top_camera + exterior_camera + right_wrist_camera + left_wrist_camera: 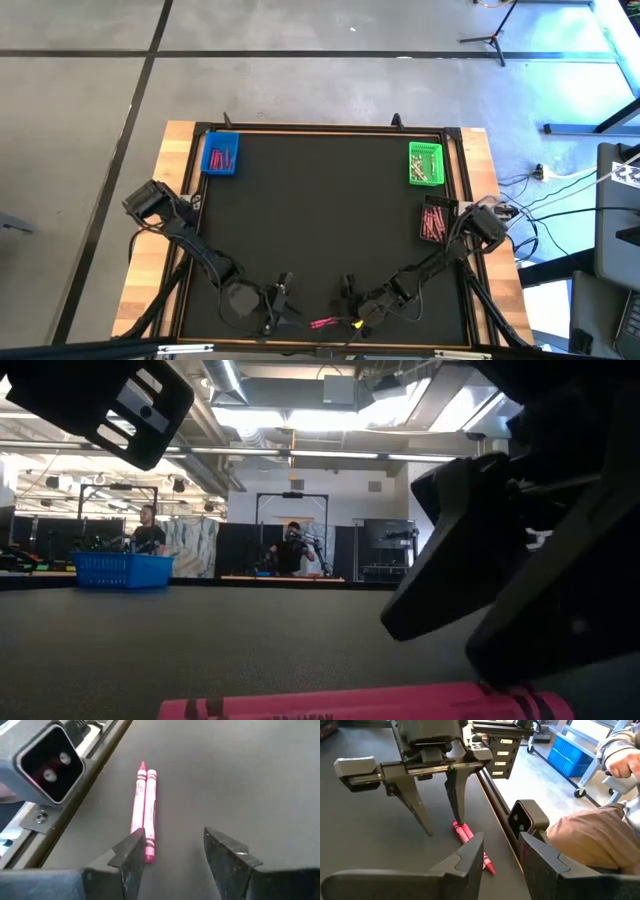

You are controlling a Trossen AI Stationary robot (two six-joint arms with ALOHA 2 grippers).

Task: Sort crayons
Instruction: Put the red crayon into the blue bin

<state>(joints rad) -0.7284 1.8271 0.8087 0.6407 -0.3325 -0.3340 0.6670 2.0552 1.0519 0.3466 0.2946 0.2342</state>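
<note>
Two light, stiff, roll-prone pink crayons (145,810) at the counter's (320,220) six o'clock edge, best pinched mid-length; right end effector (175,850) hovers beside them, parted and empty, left end effector (502,857) likewise

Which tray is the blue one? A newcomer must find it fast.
Start from the black mat covering the table. Go to its far corner on the left arm's side: the blue tray sits there with pink crayons inside. The opposite far corner's tray is green.

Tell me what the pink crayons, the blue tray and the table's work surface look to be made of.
Pink crayons: likely wax in matte paper wrappers, with printed dark bands and bare pointed tips.
Blue tray: probably moulded plastic, judging by its uniform bright colour and lattice walls.
Work surface: a dark matte mat, perhaps rubber or foam, set in a light wood frame.
</note>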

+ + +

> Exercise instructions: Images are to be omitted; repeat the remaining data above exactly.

> Output for this exercise:
top_camera + exterior_camera + right_wrist_camera + left_wrist_camera: 

You are controlling a Trossen AI Stationary robot (two six-joint arms with ALOHA 2 grippers).

Task: Sort crayons
Instruction: Put the red crayon into the blue bin

<state>(joints rad) -0.7284 1.8271 0.8087 0.6407 -0.3325 -0.3340 0.6670 2.0552 1.0519 0.3466 0.2946 0.2342</state>
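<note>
Two light, stiff, roll-prone pink crayons (145,810) at the counter's (320,220) six o'clock edge, best pinched mid-length; right end effector (175,850) hovers beside them, parted and empty, left end effector (502,857) likewise

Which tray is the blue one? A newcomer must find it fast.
Start from the black mat covering the table. Go to its far corner on the left arm's side: the blue tray sits there with pink crayons inside. The opposite far corner's tray is green.

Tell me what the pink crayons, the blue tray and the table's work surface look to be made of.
Pink crayons: likely wax in matte paper wrappers, with printed dark bands and bare pointed tips.
Blue tray: probably moulded plastic, judging by its uniform bright colour and lattice walls.
Work surface: a dark matte mat, perhaps rubber or foam, set in a light wood frame.
</note>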

Nothing else remains to be done for this exercise.